Saturday

Week One, Part 7 - Contracts: Find Your Cosmic Space


On Tuesday I arrive at the law school at 7:45 a.m. and wander down to the student lounge. On the wall in the north hallway are three old-style display cases. Signs taped to the wood framing read “1L,” “2L,” “3L.” Under the glass are requests for research assistants, memos from the dean, class assignments.

I scan the notices to 1L’s, shorthand for first-year law. “Students in Professor Kaveny’s Contracts class should read pp. 1-65 for Tuesday.”

What!? An assignment on the first day? Contracts starts in ten minutes, so there’s no time to do the reading. I decide to attend class unprepared, what law students call Russian roulette.

Welcome to Notre Dame and welcome to law school!” Professor Cathleen Kaveny says, a bit too cheerily. She’s young, a shade over five-feet tall, with skin that’s mortuary white. There’s a blue scarf tied around her neck.

Kaveny says she’s new to South Bend. Before moving here she practiced health care law in Boston for three years. Warning lights flash in my head. Rookie! Rookie! Rookie! After five years in college and two grad degrees, I’ve yet to find a first-year teacher who was anything more than adequate, myself included.

Kaveny tells us she has her law degree and a Ph.D. in ethics, both from Yale. “My graduate work has allowed me to think about the reasoning behind the black-letter law.”

I stare at her, amazed. Must be smart! According to recent rankings in U.S. News, Yale is the top law school in America. President Bill Clinton is a graduate, as are a disproportionate number of judges and legal scholars.

“Throughout the casebook are philosophical blurbs. This material matters! As you read them, ask yourself, ‘How does this point of view impinge on the reading?’”

We review the texts for class: a casebook and a paperback Uniform Commercial Code. “The UCC is a law enacted by many states that applies to contracts for the sale of goods. It took all the little cases that formed the common law and tried to summarize the rules and give them a sense of trajectory.”

Kaveny’s voice is a little shaky. She must be nervous. “If you're really tony, you can pick up a hornbook.” She holds up the course outline. It lists the dates for each reading assignments. “This syllabus is not an enforceable contract on my part.”

We laugh.

Kaveny smiles back at us and seems to relax. She announces that the final exam will be open-book, open-note. “We’re trying to prepare you for the real world. No law firm would ever say, ‘Go solve this problem but don't use any books.’”
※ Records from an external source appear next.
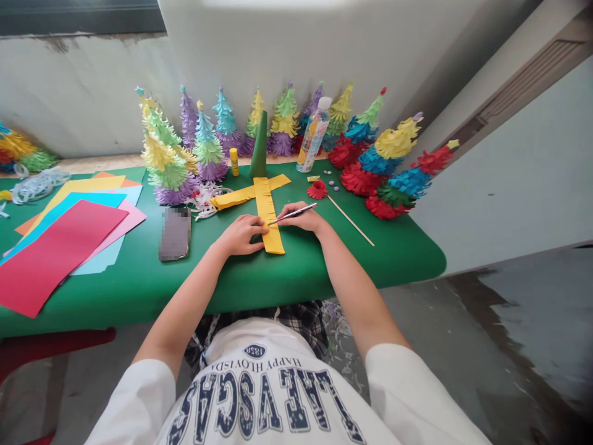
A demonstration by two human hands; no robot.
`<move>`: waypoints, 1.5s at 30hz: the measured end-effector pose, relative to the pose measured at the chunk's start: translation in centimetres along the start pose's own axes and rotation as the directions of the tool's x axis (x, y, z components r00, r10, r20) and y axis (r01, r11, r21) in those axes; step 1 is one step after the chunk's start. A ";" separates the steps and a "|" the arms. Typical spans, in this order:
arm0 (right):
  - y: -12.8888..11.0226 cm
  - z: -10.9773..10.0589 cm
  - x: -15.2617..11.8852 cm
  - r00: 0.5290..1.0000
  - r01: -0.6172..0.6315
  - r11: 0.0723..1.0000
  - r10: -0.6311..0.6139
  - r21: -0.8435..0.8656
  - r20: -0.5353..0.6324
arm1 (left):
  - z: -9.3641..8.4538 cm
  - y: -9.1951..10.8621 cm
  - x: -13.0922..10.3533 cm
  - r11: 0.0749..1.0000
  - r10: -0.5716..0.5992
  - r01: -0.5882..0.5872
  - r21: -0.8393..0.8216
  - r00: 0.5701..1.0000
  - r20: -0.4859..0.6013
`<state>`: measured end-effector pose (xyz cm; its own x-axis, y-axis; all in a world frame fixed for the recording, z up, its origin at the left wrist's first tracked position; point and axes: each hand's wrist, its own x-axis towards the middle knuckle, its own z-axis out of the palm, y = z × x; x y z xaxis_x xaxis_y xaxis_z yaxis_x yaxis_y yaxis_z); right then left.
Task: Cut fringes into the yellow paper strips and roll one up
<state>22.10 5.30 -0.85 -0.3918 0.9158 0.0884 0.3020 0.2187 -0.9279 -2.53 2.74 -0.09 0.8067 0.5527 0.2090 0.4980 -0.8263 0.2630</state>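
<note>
A yellow paper strip point(265, 201) with cuts along its edge lies upright in view on the green table, over another yellow fringed strip point(236, 197) that runs crosswise. My left hand point(241, 235) presses the near strip's left edge, fingers spread. In my right hand point(303, 220) is a slim silver pen-like tool point(296, 213), its tip on the strip. Beyond the strips stands a dark green paper cone point(260, 148), with a yellow glue stick point(234, 162) to its left.
Fringed paper trees point(208, 148) line the wall, and a bottle point(314, 136) stands among them. Coloured sheets point(60, 253) and a phone point(175, 233) lie left. A thin stick point(351, 220) and red paper ring point(317, 190) lie right.
</note>
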 end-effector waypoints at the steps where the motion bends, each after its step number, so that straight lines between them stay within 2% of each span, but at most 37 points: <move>1: 0.0 0.0 0.0 1.000 -0.002 1.000 0.002 0.000 0.003 | 0.0 0.0 0.0 1.000 -0.006 0.006 0.001 1.000 0.006; 10: -0.4 -1.0 -0.7 1.000 -0.021 1.000 0.020 -0.020 -0.010 | -0.1 0.3 0.1 0.999 -0.039 0.039 0.006 0.999 0.026; 24: -0.2 -2.2 -1.3 0.999 -0.034 0.999 0.034 0.017 -0.031 | -0.1 0.3 0.1 1.000 -0.030 0.030 -0.007 0.999 0.017; 31: -0.3 -1.5 -1.5 0.992 -0.041 0.999 0.043 0.022 -0.122 | 0.0 0.2 0.0 1.000 -0.012 0.012 -0.014 1.000 0.006; 45: -0.4 -0.9 -1.3 0.996 -0.037 0.999 0.035 -0.021 -0.087 | 0.2 0.1 -0.1 1.000 0.002 -0.002 0.006 1.000 0.010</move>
<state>23.26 4.34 -0.29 -0.3040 0.9487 0.0869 0.3345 0.1917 -0.9227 -2.46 2.61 -0.29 0.8108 0.5501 0.1999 0.4985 -0.8280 0.2567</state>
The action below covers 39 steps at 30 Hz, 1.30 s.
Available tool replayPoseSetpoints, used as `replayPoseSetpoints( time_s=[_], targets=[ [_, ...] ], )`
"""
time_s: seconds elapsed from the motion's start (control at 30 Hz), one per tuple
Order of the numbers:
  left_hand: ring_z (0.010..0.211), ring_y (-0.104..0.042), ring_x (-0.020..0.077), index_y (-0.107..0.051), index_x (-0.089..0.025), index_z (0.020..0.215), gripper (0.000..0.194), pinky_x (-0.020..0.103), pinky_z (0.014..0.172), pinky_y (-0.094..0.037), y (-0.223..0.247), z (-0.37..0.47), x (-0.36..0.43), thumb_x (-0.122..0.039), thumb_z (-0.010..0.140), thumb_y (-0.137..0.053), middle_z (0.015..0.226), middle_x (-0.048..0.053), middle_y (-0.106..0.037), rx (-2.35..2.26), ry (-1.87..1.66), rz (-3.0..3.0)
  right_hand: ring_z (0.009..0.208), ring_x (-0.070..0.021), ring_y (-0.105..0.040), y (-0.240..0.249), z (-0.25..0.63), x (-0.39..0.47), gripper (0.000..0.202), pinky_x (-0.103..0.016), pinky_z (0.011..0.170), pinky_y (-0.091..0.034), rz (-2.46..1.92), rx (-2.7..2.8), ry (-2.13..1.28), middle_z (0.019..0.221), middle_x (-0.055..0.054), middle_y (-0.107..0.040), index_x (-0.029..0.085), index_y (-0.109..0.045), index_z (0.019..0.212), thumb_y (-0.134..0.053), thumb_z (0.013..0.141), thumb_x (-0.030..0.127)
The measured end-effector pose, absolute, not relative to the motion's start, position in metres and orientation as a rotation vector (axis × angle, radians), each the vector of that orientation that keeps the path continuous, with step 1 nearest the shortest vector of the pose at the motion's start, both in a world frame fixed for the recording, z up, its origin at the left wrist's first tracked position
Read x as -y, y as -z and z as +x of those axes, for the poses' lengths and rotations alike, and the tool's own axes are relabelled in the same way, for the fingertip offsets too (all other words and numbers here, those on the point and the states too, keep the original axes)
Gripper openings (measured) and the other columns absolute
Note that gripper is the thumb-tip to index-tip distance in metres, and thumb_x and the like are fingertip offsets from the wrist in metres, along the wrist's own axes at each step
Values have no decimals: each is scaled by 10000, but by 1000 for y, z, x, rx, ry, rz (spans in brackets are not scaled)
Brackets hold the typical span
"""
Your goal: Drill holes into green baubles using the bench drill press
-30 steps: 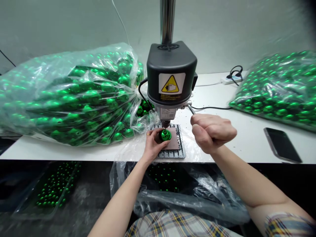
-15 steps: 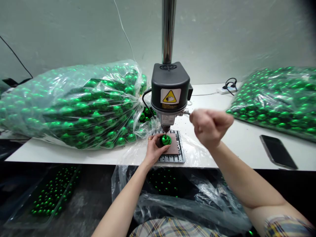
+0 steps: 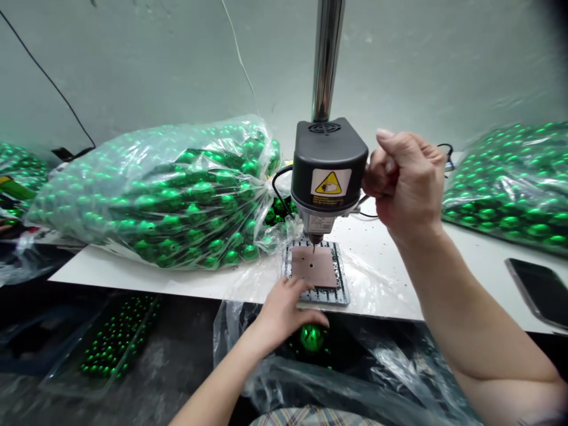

I think I’m gonna like her.

“What is contract law about?” Kaveny asks. “Fundamentally, it concerns one central issue – what promises is society going to recognize and enforce?” She goes on to describe gratuitous promises, reliance, substantial unfairness, restitution, damages, and other key terms. It’s obvious that this class is an overview.

“Remember, torts and contracts are part of civil law. These are the rights of private parties. For example, the family of Ron Goldman could sue separately. Criminal law, on the other hand, is about the common good of all people. Think of the heading in the Goldman and Nicole Brown murder case – People of California versus O.J. Simpson.”

It’s an hour and a quarter since class started. The last 15 minutes are a killer!

Kaveny concludes: “Is there something that didn't make sense any more than you expected it not to make sense?”

I fold down my laptop lid.

“Good. Remember, just relax. Use these first couple weeks to find your cosmic space.”